_Instructions for the task_
Although the records contain pictures, none belong in the copy: restate word for word only the lines from the one with "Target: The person" through the one with "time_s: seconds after", both included.

Records from a collection:
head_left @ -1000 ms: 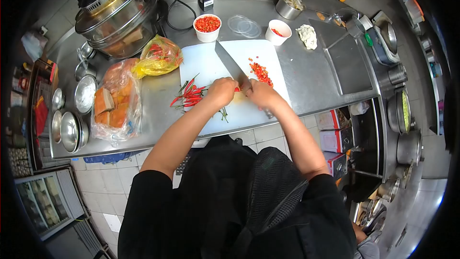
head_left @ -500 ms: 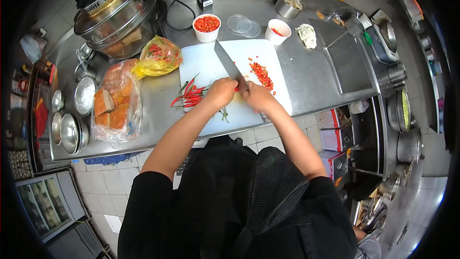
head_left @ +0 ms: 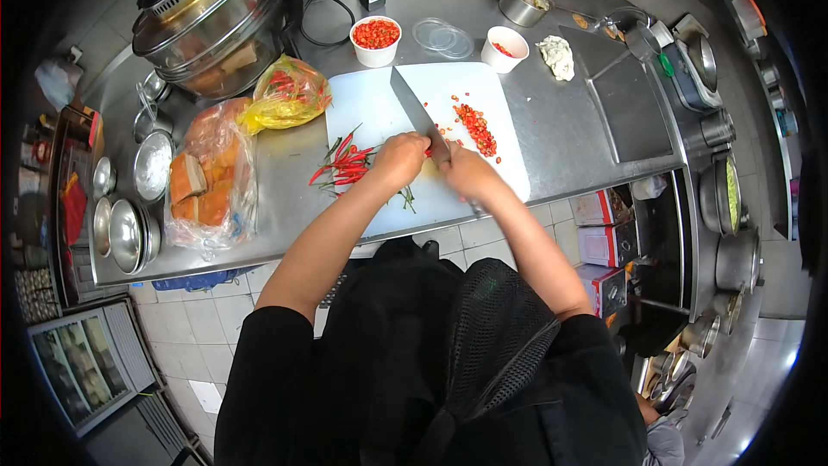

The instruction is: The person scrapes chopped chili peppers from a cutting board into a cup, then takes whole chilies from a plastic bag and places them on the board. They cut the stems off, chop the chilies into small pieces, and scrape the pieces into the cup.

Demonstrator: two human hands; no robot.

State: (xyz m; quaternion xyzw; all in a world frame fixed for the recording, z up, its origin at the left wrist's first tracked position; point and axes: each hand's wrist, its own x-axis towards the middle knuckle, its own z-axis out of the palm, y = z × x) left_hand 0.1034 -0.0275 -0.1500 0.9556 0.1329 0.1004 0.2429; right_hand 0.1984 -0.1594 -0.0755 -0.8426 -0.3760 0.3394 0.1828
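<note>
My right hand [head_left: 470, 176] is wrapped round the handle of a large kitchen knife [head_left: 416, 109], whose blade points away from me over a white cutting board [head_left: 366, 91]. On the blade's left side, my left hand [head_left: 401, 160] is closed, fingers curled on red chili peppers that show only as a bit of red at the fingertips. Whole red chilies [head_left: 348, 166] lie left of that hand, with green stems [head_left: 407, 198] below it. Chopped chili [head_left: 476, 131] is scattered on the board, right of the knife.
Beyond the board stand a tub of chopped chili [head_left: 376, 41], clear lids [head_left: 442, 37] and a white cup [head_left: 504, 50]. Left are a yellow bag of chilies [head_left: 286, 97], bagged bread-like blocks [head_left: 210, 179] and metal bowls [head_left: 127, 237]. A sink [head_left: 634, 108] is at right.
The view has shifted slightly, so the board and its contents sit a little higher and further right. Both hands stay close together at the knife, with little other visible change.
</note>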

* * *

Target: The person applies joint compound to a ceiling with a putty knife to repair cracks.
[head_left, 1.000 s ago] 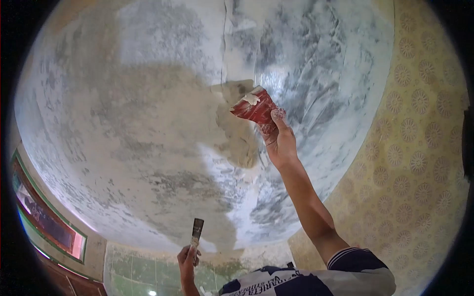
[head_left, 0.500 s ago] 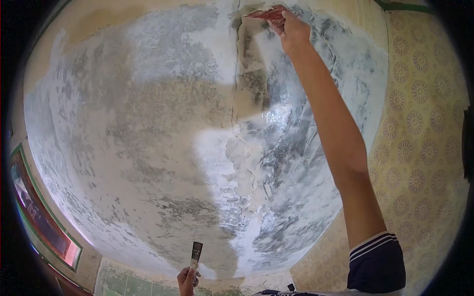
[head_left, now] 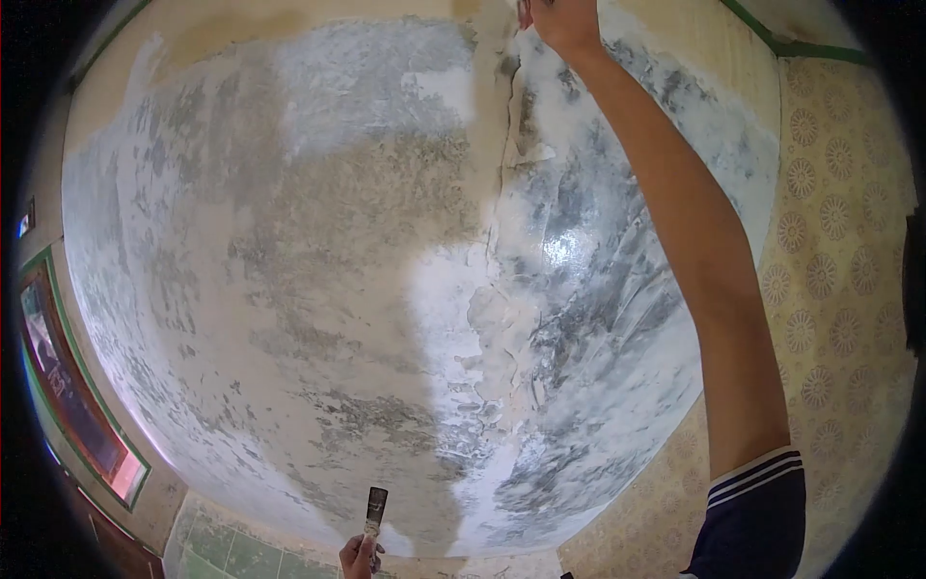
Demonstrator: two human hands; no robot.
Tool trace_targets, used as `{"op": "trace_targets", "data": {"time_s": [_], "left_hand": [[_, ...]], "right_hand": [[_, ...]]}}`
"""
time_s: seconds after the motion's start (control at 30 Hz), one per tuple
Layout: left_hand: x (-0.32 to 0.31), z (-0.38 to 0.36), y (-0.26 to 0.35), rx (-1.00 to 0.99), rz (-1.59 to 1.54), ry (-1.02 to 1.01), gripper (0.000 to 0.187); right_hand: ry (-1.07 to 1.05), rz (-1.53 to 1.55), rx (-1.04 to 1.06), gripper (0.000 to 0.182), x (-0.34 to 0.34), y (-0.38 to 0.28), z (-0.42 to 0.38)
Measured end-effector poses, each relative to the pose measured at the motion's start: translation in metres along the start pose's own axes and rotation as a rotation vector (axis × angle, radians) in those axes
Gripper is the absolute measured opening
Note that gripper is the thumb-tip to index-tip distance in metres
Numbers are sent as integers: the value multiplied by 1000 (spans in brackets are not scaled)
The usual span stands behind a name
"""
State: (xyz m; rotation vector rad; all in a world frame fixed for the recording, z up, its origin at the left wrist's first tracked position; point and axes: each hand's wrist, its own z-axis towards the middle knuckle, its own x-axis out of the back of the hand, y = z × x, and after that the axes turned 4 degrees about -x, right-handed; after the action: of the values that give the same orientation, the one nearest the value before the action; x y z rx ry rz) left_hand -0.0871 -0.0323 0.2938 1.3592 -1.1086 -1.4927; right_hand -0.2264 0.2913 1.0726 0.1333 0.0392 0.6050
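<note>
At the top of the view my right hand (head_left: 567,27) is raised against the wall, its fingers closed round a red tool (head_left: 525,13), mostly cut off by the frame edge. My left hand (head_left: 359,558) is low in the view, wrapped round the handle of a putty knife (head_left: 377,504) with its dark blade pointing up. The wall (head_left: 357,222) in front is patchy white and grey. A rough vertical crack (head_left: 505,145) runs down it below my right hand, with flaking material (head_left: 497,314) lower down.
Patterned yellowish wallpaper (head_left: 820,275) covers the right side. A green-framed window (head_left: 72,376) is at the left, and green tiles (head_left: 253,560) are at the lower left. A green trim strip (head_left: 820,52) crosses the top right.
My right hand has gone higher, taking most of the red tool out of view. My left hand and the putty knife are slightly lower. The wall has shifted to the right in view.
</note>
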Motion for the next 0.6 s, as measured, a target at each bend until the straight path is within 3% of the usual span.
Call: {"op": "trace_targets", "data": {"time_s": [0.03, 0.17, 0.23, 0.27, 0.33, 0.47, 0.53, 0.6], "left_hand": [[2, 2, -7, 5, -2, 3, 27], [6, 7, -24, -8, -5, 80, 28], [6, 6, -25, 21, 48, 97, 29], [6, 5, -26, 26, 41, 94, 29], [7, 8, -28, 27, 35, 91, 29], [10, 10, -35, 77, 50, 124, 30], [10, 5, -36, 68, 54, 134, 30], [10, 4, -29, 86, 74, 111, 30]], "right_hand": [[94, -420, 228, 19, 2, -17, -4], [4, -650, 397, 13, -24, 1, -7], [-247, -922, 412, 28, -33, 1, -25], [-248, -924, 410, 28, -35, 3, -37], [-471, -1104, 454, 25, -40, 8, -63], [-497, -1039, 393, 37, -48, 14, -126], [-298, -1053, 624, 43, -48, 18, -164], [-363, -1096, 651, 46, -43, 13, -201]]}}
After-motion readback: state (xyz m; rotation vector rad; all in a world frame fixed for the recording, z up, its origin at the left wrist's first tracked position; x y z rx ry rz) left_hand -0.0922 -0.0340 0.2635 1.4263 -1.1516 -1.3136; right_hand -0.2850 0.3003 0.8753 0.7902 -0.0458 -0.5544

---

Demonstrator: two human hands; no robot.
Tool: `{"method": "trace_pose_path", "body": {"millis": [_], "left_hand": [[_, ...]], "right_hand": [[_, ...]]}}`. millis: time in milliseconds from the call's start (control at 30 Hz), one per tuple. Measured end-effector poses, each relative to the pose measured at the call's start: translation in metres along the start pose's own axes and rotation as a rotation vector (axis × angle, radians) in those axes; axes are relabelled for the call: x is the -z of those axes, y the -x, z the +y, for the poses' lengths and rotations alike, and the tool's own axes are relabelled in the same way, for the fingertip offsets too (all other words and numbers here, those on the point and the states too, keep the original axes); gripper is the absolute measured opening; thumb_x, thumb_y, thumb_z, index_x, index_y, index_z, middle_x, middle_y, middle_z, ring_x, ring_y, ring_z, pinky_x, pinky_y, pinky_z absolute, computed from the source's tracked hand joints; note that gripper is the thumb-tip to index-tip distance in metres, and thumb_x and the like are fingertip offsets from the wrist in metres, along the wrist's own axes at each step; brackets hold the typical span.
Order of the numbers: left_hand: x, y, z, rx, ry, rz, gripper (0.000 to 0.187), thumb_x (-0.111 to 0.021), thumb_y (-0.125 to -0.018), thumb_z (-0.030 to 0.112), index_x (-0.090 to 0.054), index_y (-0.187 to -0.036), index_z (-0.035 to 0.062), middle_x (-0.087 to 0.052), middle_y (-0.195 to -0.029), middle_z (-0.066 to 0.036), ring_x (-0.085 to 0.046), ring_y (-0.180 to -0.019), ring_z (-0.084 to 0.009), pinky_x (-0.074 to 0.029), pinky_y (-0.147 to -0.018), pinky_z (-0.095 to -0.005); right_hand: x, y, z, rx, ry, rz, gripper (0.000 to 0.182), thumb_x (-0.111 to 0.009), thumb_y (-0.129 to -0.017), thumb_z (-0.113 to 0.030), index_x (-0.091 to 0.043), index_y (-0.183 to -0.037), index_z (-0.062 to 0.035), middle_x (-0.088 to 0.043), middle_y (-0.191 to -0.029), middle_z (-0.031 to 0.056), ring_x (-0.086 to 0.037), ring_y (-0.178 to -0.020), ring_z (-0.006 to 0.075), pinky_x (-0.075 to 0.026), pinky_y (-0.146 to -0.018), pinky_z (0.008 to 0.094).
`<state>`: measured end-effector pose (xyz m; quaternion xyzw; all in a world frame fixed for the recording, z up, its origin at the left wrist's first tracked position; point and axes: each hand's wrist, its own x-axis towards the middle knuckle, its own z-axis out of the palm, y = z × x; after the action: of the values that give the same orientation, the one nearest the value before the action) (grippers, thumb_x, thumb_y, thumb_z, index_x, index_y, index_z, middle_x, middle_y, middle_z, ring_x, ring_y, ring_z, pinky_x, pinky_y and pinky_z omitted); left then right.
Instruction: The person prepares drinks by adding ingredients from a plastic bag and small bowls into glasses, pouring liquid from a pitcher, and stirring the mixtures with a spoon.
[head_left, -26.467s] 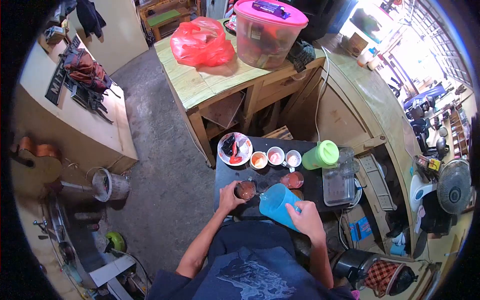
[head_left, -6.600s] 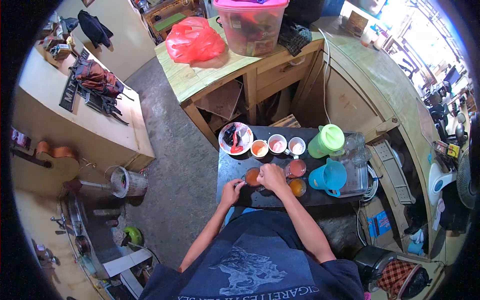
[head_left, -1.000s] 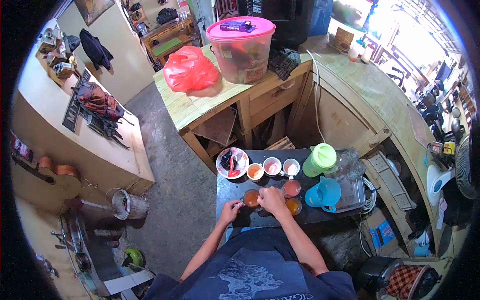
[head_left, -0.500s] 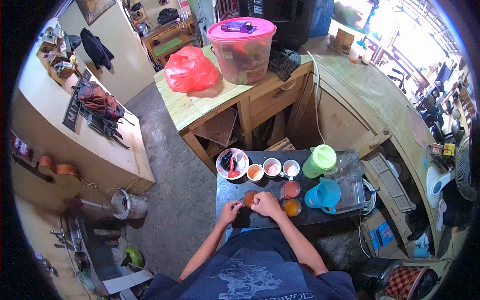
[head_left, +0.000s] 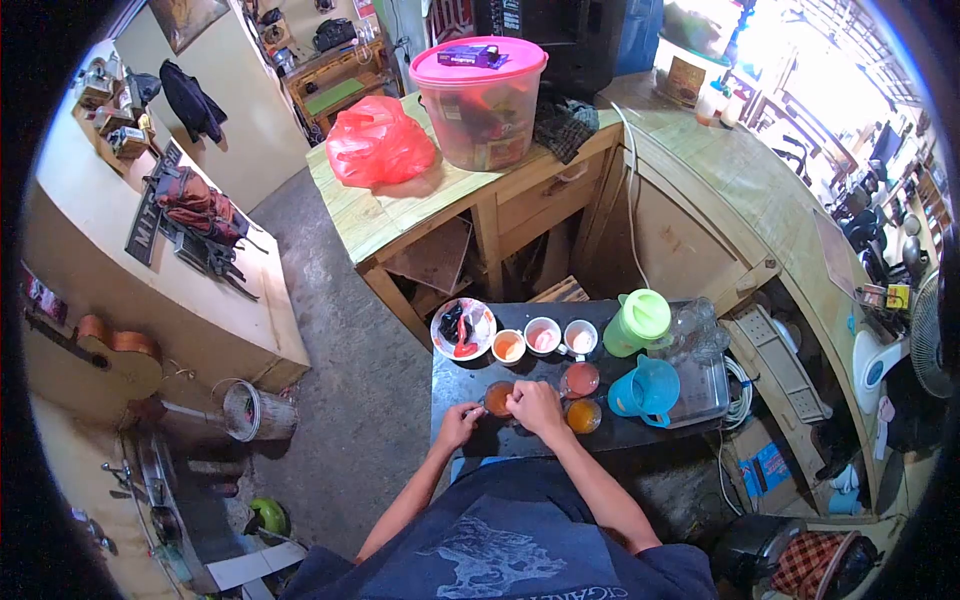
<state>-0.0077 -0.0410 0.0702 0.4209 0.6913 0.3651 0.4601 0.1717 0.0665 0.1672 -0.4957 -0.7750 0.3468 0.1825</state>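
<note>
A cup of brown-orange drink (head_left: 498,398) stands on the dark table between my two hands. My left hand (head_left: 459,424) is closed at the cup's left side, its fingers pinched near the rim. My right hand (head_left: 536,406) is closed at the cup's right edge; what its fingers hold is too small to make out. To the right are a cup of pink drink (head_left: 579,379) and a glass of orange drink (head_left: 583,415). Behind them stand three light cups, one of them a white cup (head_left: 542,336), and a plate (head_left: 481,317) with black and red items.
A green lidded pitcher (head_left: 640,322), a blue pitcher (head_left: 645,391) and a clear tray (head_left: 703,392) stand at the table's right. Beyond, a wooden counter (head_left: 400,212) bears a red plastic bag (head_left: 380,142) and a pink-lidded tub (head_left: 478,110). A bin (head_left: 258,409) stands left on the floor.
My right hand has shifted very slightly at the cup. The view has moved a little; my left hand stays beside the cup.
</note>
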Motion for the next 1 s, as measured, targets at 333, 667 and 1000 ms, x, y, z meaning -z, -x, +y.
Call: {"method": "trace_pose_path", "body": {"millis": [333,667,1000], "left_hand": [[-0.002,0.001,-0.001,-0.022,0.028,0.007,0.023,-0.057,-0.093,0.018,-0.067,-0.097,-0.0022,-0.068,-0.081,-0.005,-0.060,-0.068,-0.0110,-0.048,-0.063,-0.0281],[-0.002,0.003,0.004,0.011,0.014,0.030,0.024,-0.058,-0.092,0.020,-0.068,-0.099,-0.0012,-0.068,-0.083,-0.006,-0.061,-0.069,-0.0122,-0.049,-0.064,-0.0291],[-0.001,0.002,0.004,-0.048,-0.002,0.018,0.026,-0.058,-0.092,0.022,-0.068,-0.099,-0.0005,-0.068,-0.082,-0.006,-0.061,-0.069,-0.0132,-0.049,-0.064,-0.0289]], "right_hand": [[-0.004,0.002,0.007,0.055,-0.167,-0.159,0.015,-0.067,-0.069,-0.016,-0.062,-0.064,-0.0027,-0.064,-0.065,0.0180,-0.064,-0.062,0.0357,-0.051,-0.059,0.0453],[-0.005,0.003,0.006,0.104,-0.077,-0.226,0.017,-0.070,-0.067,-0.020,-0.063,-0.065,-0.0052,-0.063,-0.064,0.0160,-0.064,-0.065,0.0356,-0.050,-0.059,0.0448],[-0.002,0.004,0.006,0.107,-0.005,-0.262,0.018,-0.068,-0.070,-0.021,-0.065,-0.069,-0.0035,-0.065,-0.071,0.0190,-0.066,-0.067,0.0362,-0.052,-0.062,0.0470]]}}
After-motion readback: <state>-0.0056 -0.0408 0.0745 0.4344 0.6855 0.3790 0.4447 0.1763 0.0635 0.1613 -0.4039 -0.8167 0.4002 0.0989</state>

_Output for this exercise_
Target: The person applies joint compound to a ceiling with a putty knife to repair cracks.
[head_left, 1.000 s ago] 
[head_left, 0.500 s ago] 
[head_left, now] 
Demonstrator: two human hands; no robot.
Tool trace_targets, used as `{"op": "trace_targets", "data": {"time_s": [_], "left_hand": [[_, ...]], "right_hand": [[_, ...]]}}`
"""
time_s: seconds after the motion's start (control at 30 Hz), one per tuple

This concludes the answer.